Così acquisisce significato uno slogan che AfD ama ripetere nella ex DDR: “la Germania per cui eravamo scesi in strada nell’autunno 1989 non è questa”. Non dunque questa Germania che cerca di fare politiche per il clima, che accetta la realtà delle migrazioni, che torna ad un atlantismo netto superando decenni di Ostpolitik che contribuirono senza dubbio al benessere diffuso. Ora, noi non siamo né possiamo essere nelle menti di chi nel 1989 scese nelle piazze ed oggi è ancora vivo e vota, ma certo sappiamo che da allora sono passati quasi 35 anni. Se “la Germania che volevamo” era l’Ovest di Kohl degli anni Ottanta, presente e prospettive future nel 2023 forse davvero ci assomigliano poco. E la promessa assai esplicita di AfD di fermare qualunque cambiamento, fermare in definitiva il tempo, può obiettivamente far presa su chi ha vissuto già una rivoluzione e non ne vuole un’altra, ha già visto stravolgere un sistema economico e del lavoro per l’addio al realsocialismo e forse teme che un presente opprimente e non certo carico di ottimismo faccia ripartire la stessa giostra un’altra volta.

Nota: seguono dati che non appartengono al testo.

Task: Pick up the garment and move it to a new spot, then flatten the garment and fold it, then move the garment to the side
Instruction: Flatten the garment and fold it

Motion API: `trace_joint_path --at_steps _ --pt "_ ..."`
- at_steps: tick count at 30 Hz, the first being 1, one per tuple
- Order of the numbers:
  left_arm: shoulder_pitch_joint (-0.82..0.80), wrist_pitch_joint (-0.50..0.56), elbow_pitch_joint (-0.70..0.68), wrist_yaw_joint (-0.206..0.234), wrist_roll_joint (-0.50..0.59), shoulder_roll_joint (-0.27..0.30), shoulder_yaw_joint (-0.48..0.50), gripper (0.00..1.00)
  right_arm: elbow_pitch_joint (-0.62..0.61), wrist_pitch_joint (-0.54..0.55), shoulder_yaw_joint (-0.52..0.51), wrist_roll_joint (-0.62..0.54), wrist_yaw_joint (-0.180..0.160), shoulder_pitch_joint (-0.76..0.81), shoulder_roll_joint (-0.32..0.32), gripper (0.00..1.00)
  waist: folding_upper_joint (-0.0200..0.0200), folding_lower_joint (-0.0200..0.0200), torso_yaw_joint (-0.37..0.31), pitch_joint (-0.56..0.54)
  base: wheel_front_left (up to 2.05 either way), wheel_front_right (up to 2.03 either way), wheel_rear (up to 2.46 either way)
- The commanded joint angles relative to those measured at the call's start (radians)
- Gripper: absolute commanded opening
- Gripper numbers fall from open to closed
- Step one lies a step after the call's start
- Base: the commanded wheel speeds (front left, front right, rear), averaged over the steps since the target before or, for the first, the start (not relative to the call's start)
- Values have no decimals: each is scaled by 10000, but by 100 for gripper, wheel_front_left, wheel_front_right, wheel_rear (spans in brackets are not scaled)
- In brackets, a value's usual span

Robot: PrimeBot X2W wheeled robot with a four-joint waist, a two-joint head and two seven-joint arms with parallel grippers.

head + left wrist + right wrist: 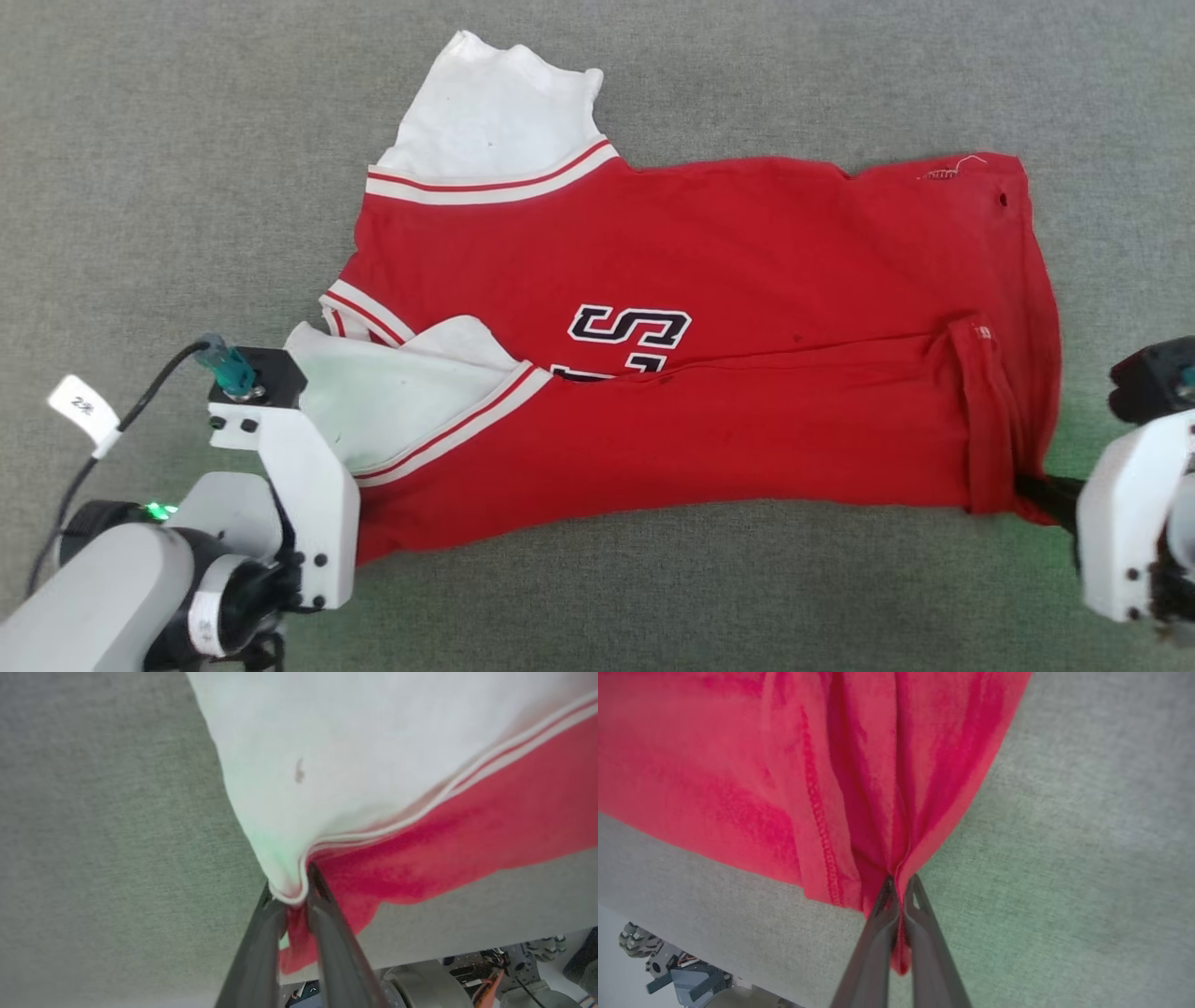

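The red garment [747, 280] lies spread across the grey cloth surface, with a white sleeve at the top left and a second white sleeve folded over its lower left. A dark letter print shows near its middle. My left gripper [294, 891] is shut on the garment's edge where white sleeve [327, 756] meets red cloth; in the head view its wrist [299, 485] covers that corner. My right gripper [900, 884] is shut on the bunched red hem [896, 788] at the lower right corner, where its dark fingers [1041, 490] reach under the cloth.
The grey fabric-covered table [140, 187] runs on all sides of the garment, with bare room at left, above and along the front. Its front edge [691, 952] shows in both wrist views, with robot base parts [467, 980] below it.
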Motion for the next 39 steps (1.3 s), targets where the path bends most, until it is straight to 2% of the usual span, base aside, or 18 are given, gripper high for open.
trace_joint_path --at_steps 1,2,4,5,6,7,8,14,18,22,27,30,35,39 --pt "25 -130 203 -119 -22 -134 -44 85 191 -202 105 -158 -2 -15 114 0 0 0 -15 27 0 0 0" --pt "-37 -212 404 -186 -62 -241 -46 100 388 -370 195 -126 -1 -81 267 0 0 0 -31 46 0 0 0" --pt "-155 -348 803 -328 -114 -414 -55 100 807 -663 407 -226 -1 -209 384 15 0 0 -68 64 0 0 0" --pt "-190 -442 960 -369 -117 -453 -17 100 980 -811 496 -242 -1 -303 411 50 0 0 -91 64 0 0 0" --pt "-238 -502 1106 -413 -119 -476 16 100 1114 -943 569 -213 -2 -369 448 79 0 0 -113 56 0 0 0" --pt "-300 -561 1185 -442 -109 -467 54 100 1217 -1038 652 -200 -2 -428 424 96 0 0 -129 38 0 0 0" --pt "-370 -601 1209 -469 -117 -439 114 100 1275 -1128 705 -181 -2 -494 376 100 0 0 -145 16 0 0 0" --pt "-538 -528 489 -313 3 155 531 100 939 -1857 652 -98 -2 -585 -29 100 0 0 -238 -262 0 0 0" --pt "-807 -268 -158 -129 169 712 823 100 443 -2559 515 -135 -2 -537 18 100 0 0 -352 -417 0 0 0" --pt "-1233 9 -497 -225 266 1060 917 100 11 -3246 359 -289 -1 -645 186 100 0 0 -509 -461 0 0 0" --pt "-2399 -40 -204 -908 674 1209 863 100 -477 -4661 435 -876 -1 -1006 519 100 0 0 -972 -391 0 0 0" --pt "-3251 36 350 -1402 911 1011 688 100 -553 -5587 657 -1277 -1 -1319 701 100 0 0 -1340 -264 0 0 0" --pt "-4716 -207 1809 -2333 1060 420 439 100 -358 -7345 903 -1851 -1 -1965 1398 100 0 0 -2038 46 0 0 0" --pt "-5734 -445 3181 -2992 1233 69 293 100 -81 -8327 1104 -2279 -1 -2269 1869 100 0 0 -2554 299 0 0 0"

Ecco che allora Sonneberg ed il suo territorio, sperduta campagna ai confini della ex DDR, dove pressoché nessuno dopo il 1990 ha fatto lo stesso lavoro di prima, dove nello stesso periodo il 40% della popolazione è scomparso perché emigrato o mai nato, è in una qualche misura il luogo ideale perché la fatica, la paura ed il rifiuto dei cambiamenti sociali ed economici del presente si rivolgano nell’urna ad un partito reazionario, che sbandiera la promessa di un ritorno al passato. Ritorno ovviamente impossibile.
La domanda che ora Sonneberg lascia a noi è: riusciranno altri partiti ed altre forze ad intercettare questa paura e questo rifiuto dei cambiamenti del presente, partiti e forze che non siano la destra estremista ed etnonazionalista che AfD è? O AfD invece riuscirà con la sua retorica reazionaria a cavalcare ulteriormente questi sentimenti, conquistando man mano dieci, cento, mille Sonneberg? Fino al 20% al Bundestag e oltre?

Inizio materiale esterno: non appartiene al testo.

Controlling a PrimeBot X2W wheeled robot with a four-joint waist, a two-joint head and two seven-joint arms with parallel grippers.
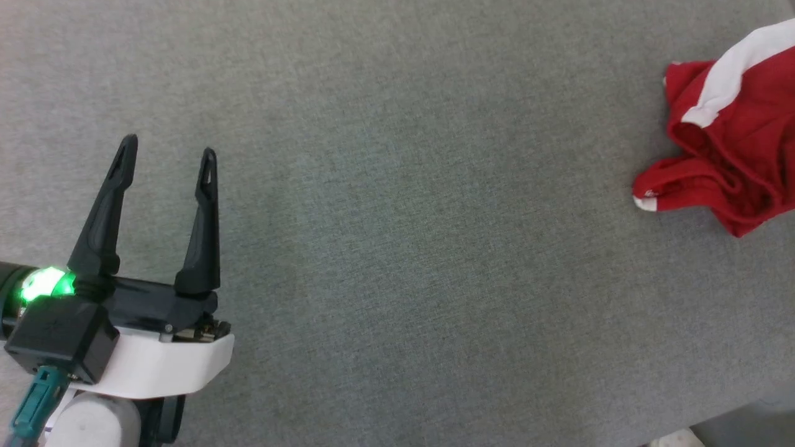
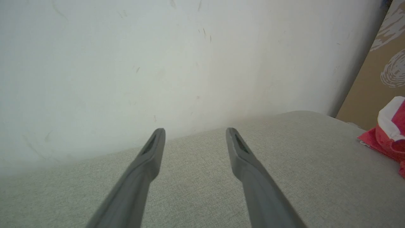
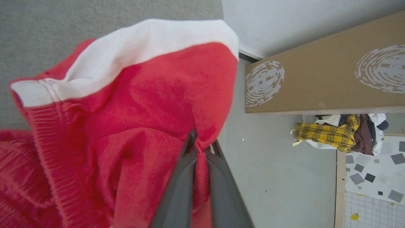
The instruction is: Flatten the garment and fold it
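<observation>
Now the left pincer point(image 1: 169, 146) is being held just above the grey desk point(image 1: 404, 217), its pale forearm set at the lower left of the head view. Its two dark fingers are being spread wide with nothing between them, tips aimed toward the white wall point(image 2: 126, 63). Over on the right, the garment point(image 1: 739, 155) is being pinched by the right pincer point(image 3: 202, 141), whose fingers are being pressed together on a fold of red cloth. The garment is being held bunched at the desk's right side, white trim band uppermost, well apart from the left pincer.
</observation>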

Fortunatamente alle prossime elezioni politiche mancano ancora un paio d’anni. Ma a Est per le regionali si vota già nel 2024, in Brandeburgo, in Turingia, in Sassonia. Tutti Länder dove AfD è fortissima, e potrebbe facilmente ritrovarsi primo partito nelle urne.
È urgente che alla domanda di Sonnerberg si trovi in fretta una risposta. È urgente che gli altri partiti si diano una mossa.